Acknowledging California’s status as the most heavily air polluted state, Rep. Lois Capps (Santa Barbara) of California commented that CAA policies must contribute to preserving not undermining air quality.

Whereas panelists presented different views of the proposed changes in the House bill, most testified that the bill was the most preferable option to last year’s Senate bill (S. 1072) because of certain flexibility provisions included in the House language.

For more information on this hearing, visit the House Energy and Commerce Committee website at: .

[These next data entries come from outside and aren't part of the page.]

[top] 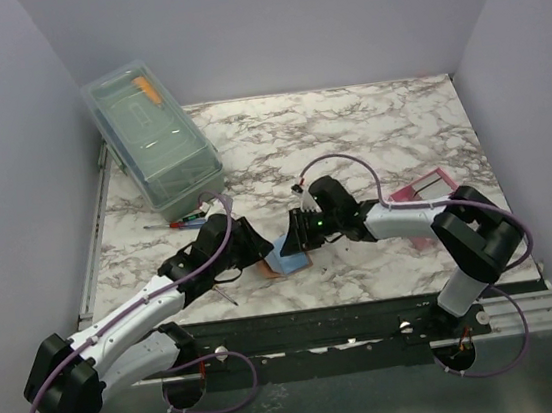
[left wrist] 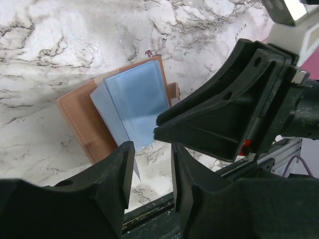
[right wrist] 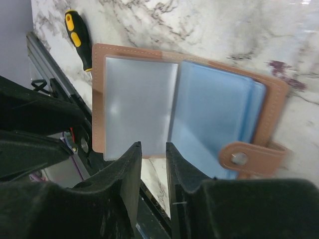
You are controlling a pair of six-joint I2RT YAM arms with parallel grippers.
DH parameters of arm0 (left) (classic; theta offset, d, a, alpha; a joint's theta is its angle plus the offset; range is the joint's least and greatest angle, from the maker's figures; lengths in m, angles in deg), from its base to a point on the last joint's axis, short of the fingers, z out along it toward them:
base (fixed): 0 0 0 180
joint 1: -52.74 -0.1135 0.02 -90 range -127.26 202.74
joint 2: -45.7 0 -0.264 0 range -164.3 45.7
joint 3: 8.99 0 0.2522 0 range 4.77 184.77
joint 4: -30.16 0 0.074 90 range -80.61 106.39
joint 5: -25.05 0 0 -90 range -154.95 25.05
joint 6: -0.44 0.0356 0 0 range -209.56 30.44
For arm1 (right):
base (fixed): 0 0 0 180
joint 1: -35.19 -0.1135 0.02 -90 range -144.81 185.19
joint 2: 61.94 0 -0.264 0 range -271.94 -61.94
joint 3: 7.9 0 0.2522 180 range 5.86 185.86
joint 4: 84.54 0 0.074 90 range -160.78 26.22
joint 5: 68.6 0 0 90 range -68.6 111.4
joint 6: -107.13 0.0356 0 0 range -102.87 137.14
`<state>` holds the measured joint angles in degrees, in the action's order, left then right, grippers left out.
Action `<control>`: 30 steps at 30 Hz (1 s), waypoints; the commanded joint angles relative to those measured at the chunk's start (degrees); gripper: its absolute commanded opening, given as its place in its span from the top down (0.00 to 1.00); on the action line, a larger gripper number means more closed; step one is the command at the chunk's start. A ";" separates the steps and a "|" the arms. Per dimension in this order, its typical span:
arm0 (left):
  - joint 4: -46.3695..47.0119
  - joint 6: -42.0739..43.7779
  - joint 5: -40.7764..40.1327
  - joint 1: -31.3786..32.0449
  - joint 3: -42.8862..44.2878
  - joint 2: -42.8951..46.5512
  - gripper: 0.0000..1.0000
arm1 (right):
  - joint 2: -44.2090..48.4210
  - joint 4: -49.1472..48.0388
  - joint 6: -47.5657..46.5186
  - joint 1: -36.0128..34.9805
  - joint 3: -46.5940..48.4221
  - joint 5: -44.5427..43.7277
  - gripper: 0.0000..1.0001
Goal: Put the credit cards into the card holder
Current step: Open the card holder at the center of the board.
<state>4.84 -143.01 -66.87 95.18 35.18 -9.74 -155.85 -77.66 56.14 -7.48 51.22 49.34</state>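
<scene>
Marble table (top: 367,125): card holder (right wrist: 214,114) lay open between both grippers.
Left gripper (left wrist: 152,149): holder at 12 o'clock, fingers near-shut, pinch unclear.
Right gripper (right wrist: 153,147): same deal.

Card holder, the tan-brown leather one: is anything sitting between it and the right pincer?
Nothing visible: the right pincer hangs over the open tan-brown leather card holder, with only its own pale blue sleeves beneath.
</scene>
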 commanded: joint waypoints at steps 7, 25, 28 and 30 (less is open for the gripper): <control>-1.62 -0.55 2.36 -0.31 2.85 3.60 0.66 | -12.45 -18.56 8.73 -4.79 0.36 4.46 0.88; 1.24 -0.82 -5.70 -0.52 -7.65 -6.77 0.87 | -6.93 -13.63 8.12 -4.40 0.98 3.19 0.86; 1.39 -1.34 -6.29 -0.55 -8.54 -7.66 0.87 | -6.36 -12.35 7.14 -3.41 0.51 2.32 0.79; 1.36 -1.42 -6.75 -0.60 -9.21 -7.23 0.88 | -7.54 -14.01 7.37 -2.60 -1.14 2.71 0.78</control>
<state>5.19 -144.11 -70.54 94.81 27.53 -17.17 -162.71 -95.25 65.52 -11.22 51.57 53.80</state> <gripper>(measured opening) 0.127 0.215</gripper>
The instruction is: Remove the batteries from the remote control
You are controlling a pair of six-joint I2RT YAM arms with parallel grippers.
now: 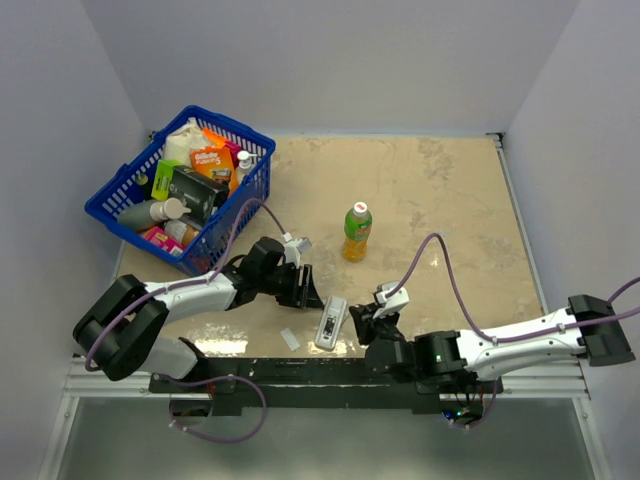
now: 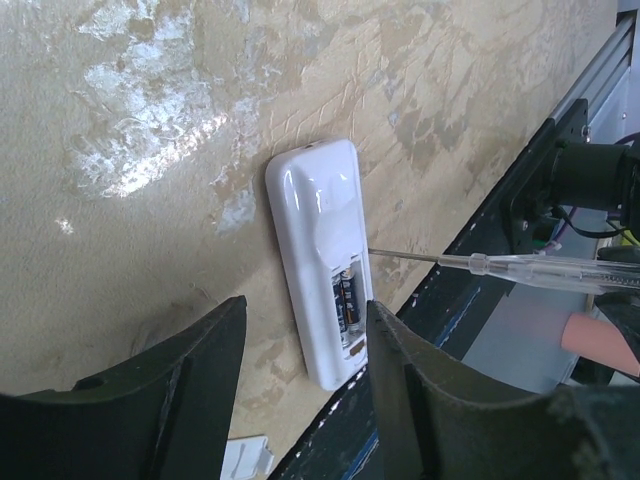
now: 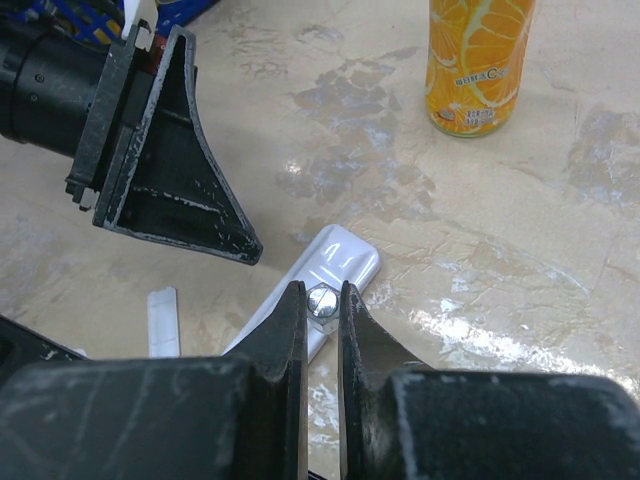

Two Studies Examine Present and Future of San Joaquin Valley

Independent studies conducted by the Congressional Research Service (CRS) and the Public Policy Institute of California (PPIC) examine the present and future status of the San Joaquin Valley, one of California and the country’s fastest growing areas. The studies demonstrate a renewed national focus on the Valley’s extremely low federal funding and unique growth and demographic issues. In conjunction with the release of the studies, all six members of the House of Representatives from the congressional districts in the San Joaquin Valley – Representatives Dennis Cardoza (Atwater), Jim Costa (Fresno), Devin Nunes (Tulare), Richard Pombo (Tracy), George Radanovich (Mariposa), and Bill Thomas (Bakersfield) – traveled to California to hold a press conference on February 17, 2005. The bipartisan gathering used the opportunity to announce the findings of the CRS report and to bring much needed attention to the region’s needs.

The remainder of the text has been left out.